Your objective: Restate the data below word for word, and let no image into your version.

Given material:
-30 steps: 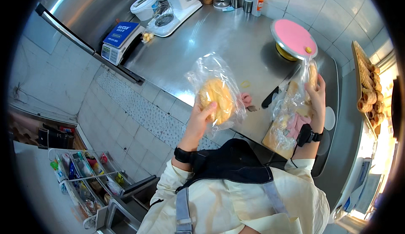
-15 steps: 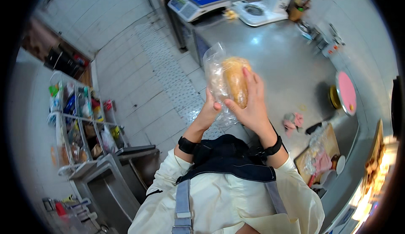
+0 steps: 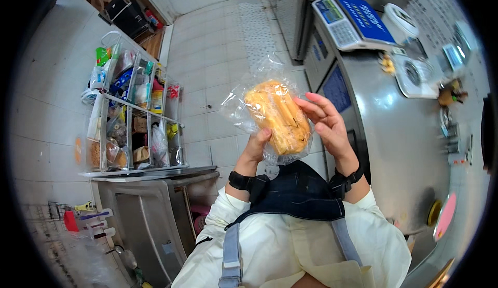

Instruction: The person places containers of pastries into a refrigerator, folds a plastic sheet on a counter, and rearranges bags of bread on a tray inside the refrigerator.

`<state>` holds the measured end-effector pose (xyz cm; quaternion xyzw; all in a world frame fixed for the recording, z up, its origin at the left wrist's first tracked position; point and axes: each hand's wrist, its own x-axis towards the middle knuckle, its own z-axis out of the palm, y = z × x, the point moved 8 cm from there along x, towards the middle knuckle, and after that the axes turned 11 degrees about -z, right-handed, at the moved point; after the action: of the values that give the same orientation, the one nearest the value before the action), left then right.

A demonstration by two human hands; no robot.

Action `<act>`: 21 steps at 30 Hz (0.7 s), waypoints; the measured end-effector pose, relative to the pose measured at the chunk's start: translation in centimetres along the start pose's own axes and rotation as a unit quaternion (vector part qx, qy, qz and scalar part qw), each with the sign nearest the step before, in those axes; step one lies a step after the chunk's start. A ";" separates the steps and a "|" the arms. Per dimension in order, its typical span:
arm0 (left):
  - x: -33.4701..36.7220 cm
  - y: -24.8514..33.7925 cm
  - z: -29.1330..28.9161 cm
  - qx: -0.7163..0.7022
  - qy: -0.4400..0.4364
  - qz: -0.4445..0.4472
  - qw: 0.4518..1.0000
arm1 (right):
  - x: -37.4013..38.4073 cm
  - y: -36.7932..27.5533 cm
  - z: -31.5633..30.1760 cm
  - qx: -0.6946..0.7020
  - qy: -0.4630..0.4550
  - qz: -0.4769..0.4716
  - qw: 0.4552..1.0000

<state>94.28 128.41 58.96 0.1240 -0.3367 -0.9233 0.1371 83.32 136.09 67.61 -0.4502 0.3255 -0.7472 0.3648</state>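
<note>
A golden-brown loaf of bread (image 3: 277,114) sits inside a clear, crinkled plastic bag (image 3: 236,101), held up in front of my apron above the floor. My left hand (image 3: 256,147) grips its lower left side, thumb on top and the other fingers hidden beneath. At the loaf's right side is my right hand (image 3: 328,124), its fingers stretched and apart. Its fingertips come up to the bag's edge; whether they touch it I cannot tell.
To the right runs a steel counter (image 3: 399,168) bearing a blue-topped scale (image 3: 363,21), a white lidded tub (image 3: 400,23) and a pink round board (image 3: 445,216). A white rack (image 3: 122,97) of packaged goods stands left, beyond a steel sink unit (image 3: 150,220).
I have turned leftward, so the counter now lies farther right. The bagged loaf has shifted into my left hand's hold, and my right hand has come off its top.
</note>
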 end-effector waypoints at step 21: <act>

Answer to the exercise:
-30 steps: 
-15 steps: 
+0 steps: 

Instruction: The person places containers of pastries into a refrigerator, folds a plastic sheet on a counter, and rearranges bags of bread on a tray inside the refrigerator.

`<state>` holds the measured end-effector pose (xyz cm; quaternion xyzw; all in a world frame fixed for the recording, z up, its origin at the left wrist's first tracked position; point and axes: each hand's wrist, its own x-axis towards the middle knuckle, its own z-axis out of the palm, y = z × x, the point moved 8 cm from there along x, towards the middle knuckle, and after that the axes turned 11 degrees about -z, right-handed, at the moved point; after the action: of the values that give the same orientation, the one nearest the value before the action), left then right.

A demonstration by two human hands; no robot.

Action `<act>`: 21 steps at 30 Hz (0.7 s), waypoints; the measured end-effector pose, relative to the pose measured at the chunk's start: translation in centimetres along the start pose's own axes and rotation as a unit quaternion (vector part qx, qy, qz and scalar part qw), each with the sign nearest the step before, in those axes; step one lies a step after the chunk's start. A ";" separates the steps and a "|" the arms. Per dimension in order, its typical span:
arm0 (left):
  - x: -33.4701..36.7220 cm
  - y: -24.8514..33.7925 cm
  - z: -29.1330..28.9161 cm
  - qx: -0.7163..0.7022
  - qy: -0.4400..0.4364
  - qz: -0.4445..0.4472
  - qw: 0.4518..1.0000
arm1 (right):
  - x: -37.4013..38.4073 cm
  - y: -36.7932..27.5533 cm
  - z: -31.5633..30.1760 cm
  - qx: -0.6946..0.7020
  - qy: -0.4630..0.4550
  - qz: -0.4769..0.4716
  - qw: 0.4552..1.0000

<state>94.28 128.41 58.96 0.1240 -0.3367 -0.9233 0.1371 83.32 136.09 67.61 -0.4502 0.3255 -0.7472 0.3648</state>
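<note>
A golden-brown loaf of bread (image 3: 277,114) sits inside a clear, crinkled plastic bag (image 3: 236,101), held up in front of my apron above the floor. My left hand (image 3: 256,147) grips its lower left side, thumb on top and the other fingers hidden beneath. At the loaf's right side is my right hand (image 3: 328,124), its fingers stretched and apart. Its fingertips come up to the bag's edge; whether they touch it I cannot tell.
To the right runs a steel counter (image 3: 399,168) bearing a blue-topped scale (image 3: 363,21), a white lidded tub (image 3: 400,23) and a pink round board (image 3: 445,216). A white rack (image 3: 122,97) of packaged goods stands left, beyond a steel sink unit (image 3: 150,220).
I have turned leftward, so the counter now lies farther right. The bagged loaf has shifted into my left hand's hold, and my right hand has come off its top.
</note>
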 end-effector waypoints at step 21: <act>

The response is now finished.